The biggest question surrounding Walker heading into the weekend is whether his charisma could stack up against the other White House contenders. It was a worry Walker shared — one Republican who talked to him backstage said the governor expressed concern that people would view him as “bland.” But as the strode onstage with his shirt sleeves rolled up and paced about the floor, those worries vanished.
“Walker found a way to talk about himself, talk about the country and talk about Iowa in perfect proportionality, and he did so with a style that was very easy and engaging,” said Republican pollster Frank Luntz. “He connected to these people — you could see it.”
Iowa GOP power brokers say Walker has also performed well in casual conversations and private meetings.
“He was quite impressive in terms of him talking about specifics about what he’s done in Wisconsin and the kind of leader he was,” said Iowa Republican National Committeeman Steve Scheffler, who met with Walker last week at the Republican National Committee’s winter meeting in San Diego. “People want somebody like him who has a track record and isn’t afraid to take on the powers that be, whether that be Scott Walker or whoever.”
Walker hasn't had the luxury of spending as much time in Iowa as some of the other candidates who spoke on Saturday, thanks to his own competitive reelection he first had to survive last November. And, like every candidate, he still has plenty of work to do in the inaugural state with just over a year until the pivotal caucuses.

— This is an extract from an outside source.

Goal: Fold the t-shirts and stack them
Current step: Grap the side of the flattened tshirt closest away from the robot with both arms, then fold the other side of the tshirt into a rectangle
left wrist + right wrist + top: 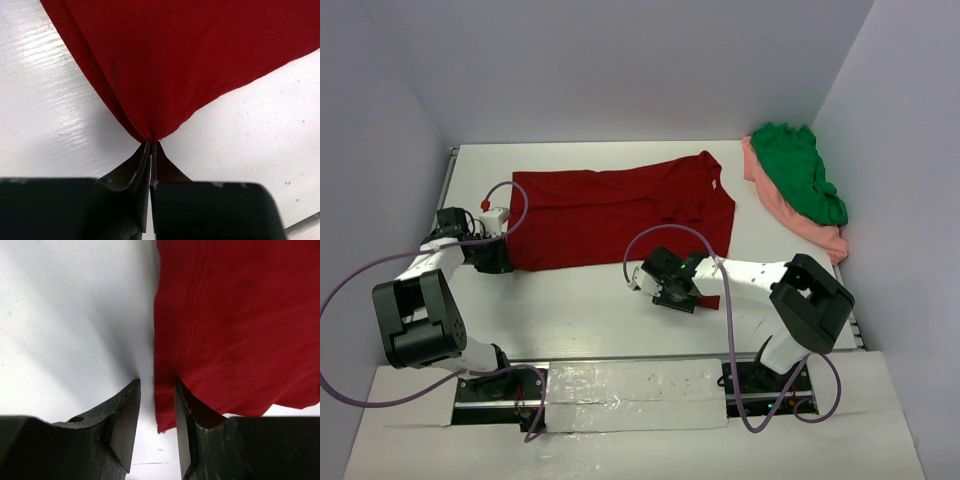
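My left gripper (151,146) is pinched tight on the near-left corner of the dark red t-shirt (620,215), which lies spread across the table (570,310). My right gripper (157,386) sits at the shirt's near-right edge, jaws parted a little, the hem in the gap and not clamped. The green t-shirt (800,170) lies crumpled on the salmon pink t-shirt (795,220) in the far right corner.

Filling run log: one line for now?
left fingers: shut on red t-shirt | right fingers: open at edge | green t-shirt over pink t-shirt
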Controlling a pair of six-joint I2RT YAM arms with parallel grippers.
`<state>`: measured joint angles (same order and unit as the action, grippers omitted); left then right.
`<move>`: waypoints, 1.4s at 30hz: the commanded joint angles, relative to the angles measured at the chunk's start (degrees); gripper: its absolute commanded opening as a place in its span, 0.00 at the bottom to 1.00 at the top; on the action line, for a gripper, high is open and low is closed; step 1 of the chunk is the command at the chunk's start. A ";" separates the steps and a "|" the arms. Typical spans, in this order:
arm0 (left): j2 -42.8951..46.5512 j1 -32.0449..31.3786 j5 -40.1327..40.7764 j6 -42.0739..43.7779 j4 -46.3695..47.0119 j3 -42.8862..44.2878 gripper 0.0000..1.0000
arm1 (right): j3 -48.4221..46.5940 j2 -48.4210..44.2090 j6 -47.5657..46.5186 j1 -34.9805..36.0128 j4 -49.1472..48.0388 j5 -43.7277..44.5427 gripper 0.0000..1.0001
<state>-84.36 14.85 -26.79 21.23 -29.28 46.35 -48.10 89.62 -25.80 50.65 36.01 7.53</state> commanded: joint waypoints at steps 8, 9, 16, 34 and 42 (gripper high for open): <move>2.00 0.35 -1.34 0.91 -0.78 0.15 0.08 | 0.90 2.31 -0.56 0.59 -7.62 6.62 0.41; 2.00 0.35 -1.34 1.00 -0.78 0.15 0.08 | 0.99 2.66 -0.65 0.67 -7.79 7.14 0.41; 2.35 0.35 -1.43 1.09 -0.87 0.23 0.08 | 1.08 4.15 -0.74 0.67 -6.92 6.80 0.36; 4.38 0.35 -3.97 0.65 -3.24 2.69 0.05 | -1.56 -3.48 0.05 0.76 -0.50 6.26 0.00; 3.41 0.44 -4.85 0.30 -4.56 6.91 0.05 | -6.47 -4.72 -1.62 -1.60 -0.50 8.29 0.00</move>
<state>-81.80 14.85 -28.99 21.52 -32.82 50.04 -50.57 87.15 -26.74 50.28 35.33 14.37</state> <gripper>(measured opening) 0.054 0.016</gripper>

While he’s landed two top GOP strategists with Iowa experience in former Republican National Committee Director Rick Wiley and David Polyansky, a Texas-based strategist who was a top advisor for Sen. Joni Ernst (R-Iowa), he still hasn’t hired a full-time Iowa staffer.
Some Iowa conservatives also say he needs to develop more knowledge on topics he hasn’t dealt with as governor.
“He was very personable. When the questions were about his resume he was really good because he has a pretty good resume. When the questions got into a broader context about policies beyond his resume his answers were pretty canned, pretty typical formula talking points,” said Iowa conservative radio host Steve Deace, who interviewed Walker on Saturday. “It’s his first time out as a candidate but I do think he’ll have to provide a lot more substance on issues than when I got a chance to talk to him.”
But Walker made a big splash in his first Iowa appearance of 2015, stealing the spotlight from his likely foes.
“That's the first time I've ever heard him live and he was tremendous. It was a great speech,” said Sam Clovis, a conservative kingmaker and the GOP’s 2014 nominee for state treasurer. “That was something special.”